## Assigned task
Copy out all of the data below exactly, so that no word differs from the original.

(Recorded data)
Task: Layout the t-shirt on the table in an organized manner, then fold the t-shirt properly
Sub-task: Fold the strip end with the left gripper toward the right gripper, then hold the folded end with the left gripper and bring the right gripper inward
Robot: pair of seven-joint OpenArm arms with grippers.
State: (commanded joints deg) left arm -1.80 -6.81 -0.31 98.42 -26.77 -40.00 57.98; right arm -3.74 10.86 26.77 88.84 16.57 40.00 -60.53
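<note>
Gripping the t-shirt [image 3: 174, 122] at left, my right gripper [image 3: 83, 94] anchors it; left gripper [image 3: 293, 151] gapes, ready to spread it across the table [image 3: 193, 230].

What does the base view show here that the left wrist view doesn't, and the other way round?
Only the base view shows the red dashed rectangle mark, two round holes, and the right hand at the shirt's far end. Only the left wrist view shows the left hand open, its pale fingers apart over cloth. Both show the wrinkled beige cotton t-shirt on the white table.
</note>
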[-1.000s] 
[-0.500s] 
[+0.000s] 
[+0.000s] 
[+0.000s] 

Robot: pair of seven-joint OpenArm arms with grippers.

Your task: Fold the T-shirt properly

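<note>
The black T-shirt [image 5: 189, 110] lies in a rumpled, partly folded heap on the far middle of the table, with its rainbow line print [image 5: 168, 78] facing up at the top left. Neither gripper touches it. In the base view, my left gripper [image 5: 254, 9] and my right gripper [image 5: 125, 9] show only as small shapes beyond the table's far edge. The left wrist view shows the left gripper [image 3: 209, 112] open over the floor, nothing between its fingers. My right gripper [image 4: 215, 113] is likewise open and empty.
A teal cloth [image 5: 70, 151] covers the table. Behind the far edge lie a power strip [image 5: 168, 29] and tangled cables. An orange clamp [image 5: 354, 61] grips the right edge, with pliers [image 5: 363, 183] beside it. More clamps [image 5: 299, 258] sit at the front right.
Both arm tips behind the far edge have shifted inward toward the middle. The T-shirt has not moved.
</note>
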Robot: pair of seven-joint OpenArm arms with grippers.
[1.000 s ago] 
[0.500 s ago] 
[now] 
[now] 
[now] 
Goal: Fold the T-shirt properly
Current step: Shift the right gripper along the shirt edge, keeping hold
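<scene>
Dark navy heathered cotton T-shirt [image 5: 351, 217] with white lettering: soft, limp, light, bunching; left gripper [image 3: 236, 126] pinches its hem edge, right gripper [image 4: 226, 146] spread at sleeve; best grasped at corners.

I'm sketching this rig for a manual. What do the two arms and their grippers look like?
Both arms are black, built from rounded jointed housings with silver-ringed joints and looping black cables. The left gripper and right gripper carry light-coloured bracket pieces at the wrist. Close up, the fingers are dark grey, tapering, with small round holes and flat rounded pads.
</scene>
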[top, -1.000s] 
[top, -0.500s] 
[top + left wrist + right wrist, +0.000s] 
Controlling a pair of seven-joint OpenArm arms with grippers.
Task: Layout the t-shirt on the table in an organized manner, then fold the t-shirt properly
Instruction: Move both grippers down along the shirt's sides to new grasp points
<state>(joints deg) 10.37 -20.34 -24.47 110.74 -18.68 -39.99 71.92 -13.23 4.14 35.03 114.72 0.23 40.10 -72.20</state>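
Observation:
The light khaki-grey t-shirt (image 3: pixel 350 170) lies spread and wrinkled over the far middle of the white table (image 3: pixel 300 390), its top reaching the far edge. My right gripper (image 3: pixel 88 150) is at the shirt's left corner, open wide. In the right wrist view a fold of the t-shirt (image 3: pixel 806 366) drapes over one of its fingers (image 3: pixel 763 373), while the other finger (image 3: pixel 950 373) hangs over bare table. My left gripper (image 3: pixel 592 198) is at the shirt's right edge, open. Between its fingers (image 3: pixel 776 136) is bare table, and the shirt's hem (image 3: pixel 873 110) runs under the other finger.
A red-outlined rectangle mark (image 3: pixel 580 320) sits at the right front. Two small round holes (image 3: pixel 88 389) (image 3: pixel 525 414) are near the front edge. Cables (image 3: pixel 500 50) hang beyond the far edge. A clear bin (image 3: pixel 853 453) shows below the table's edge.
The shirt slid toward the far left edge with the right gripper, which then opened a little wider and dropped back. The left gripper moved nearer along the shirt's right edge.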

## Your response
Task: Layout the t-shirt on the table in an organized manner, then fold the t-shirt properly
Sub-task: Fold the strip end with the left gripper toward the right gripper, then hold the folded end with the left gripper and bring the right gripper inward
Robot: pair of seven-joint OpenArm arms with grippers.
State: (commanded joints deg) left arm -1.80 -6.81 -0.31 98.42 -26.77 -40.00 57.98; right arm -3.74 10.86 26.77 88.84 16.57 40.00 -60.53
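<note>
Gripping the t-shirt [image 3: 174, 122] at left, my right gripper [image 3: 83, 94] anchors it; left gripper [image 3: 293, 151] gapes, ready to spread it across the table [image 3: 193, 230].

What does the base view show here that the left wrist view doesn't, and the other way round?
Only the base view shows the red dashed rectangle mark, two round holes, and the right hand at the shirt's far end. Only the left wrist view shows the left hand open, its pale fingers apart over cloth. Both show the wrinkled beige cotton t-shirt on the white table.
</note>
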[-1.000s] 
[-0.500s] 
[+0.000s] 
[+0.000s] 
[+0.000s] 

Robot: pair of seven-joint OpenArm arms with grippers.

Your task: Fold the T-shirt properly

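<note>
The black T-shirt [image 5: 189, 110] lies in a rumpled, partly folded heap on the far middle of the table, with its rainbow line print [image 5: 168, 78] facing up at the top left. Neither gripper touches it. In the base view, my left gripper [image 5: 254, 9] and my right gripper [image 5: 125, 9] show only as small shapes beyond the table's far edge. The left wrist view shows the left gripper [image 3: 209, 112] open over the floor, nothing between its fingers. My right gripper [image 4: 215, 113] is likewise open and empty.
A teal cloth [image 5: 70, 151] covers the table. Behind the far edge lie a power strip [image 5: 168, 29] and tangled cables. An orange clamp [image 5: 354, 61] grips the right edge, with pliers [image 5: 363, 183] beside it. More clamps [image 5: 299, 258] sit at the front right.
Both arm tips behind the far edge have shifted inward toward the middle. The T-shirt has not moved.
</note>
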Robot: pair of seven-joint OpenArm arms with grippers.
[1.000 s ago] 
[0.500 s ago] 
[now] 
[now] 
[now] 
Goal: Fold the T-shirt properly
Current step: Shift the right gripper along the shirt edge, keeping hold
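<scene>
Dark navy heathered cotton T-shirt [image 5: 351, 217] with white lettering: soft, limp, light, bunching; left gripper [image 3: 236, 126] pinches its hem edge, right gripper [image 4: 226, 146] spread at sleeve; best grasped at corners.

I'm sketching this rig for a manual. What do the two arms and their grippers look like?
Both arms are black, built from rounded jointed housings with silver-ringed joints and looping black cables. The left gripper and right gripper carry light-coloured bracket pieces at the wrist. Close up, the fingers are dark grey, tapering, with small round holes and flat rounded pads.
</scene>
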[top, -1.000s] 
[top, -0.500s] 
[top + left wrist + right wrist, +0.000s] 
Controlling a pair of seven-joint OpenArm arms with grippers.
Task: Layout the t-shirt on the table in an organized manner, then fold the t-shirt properly
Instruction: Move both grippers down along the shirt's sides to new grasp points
<state>(joints deg) 10.37 -20.34 -24.47 110.74 -18.68 -39.99 71.92 -13.23 4.14 35.03 114.72 0.23 40.10 -72.20</state>
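Observation:
The light khaki-grey t-shirt (image 3: pixel 350 170) lies spread and wrinkled over the far middle of the white table (image 3: pixel 300 390), its top reaching the far edge. My right gripper (image 3: pixel 88 150) is at the shirt's left corner, open wide. In the right wrist view a fold of the t-shirt (image 3: pixel 806 366) drapes over one of its fingers (image 3: pixel 763 373), while the other finger (image 3: pixel 950 373) hangs over bare table. My left gripper (image 3: pixel 592 198) is at the shirt's right edge, open. Between its fingers (image 3: pixel 776 136) is bare table, and the shirt's hem (image 3: pixel 873 110) runs under the other finger.
A red-outlined rectangle mark (image 3: pixel 580 320) sits at the right front. Two small round holes (image 3: pixel 88 389) (image 3: pixel 525 414) are near the front edge. Cables (image 3: pixel 500 50) hang beyond the far edge. A clear bin (image 3: pixel 853 453) shows below the table's edge.
The shirt slid toward the far left edge with the right gripper, which then opened a little wider and dropped back. The left gripper moved nearer along the shirt's right edge.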

Work on the exercise is now concluded.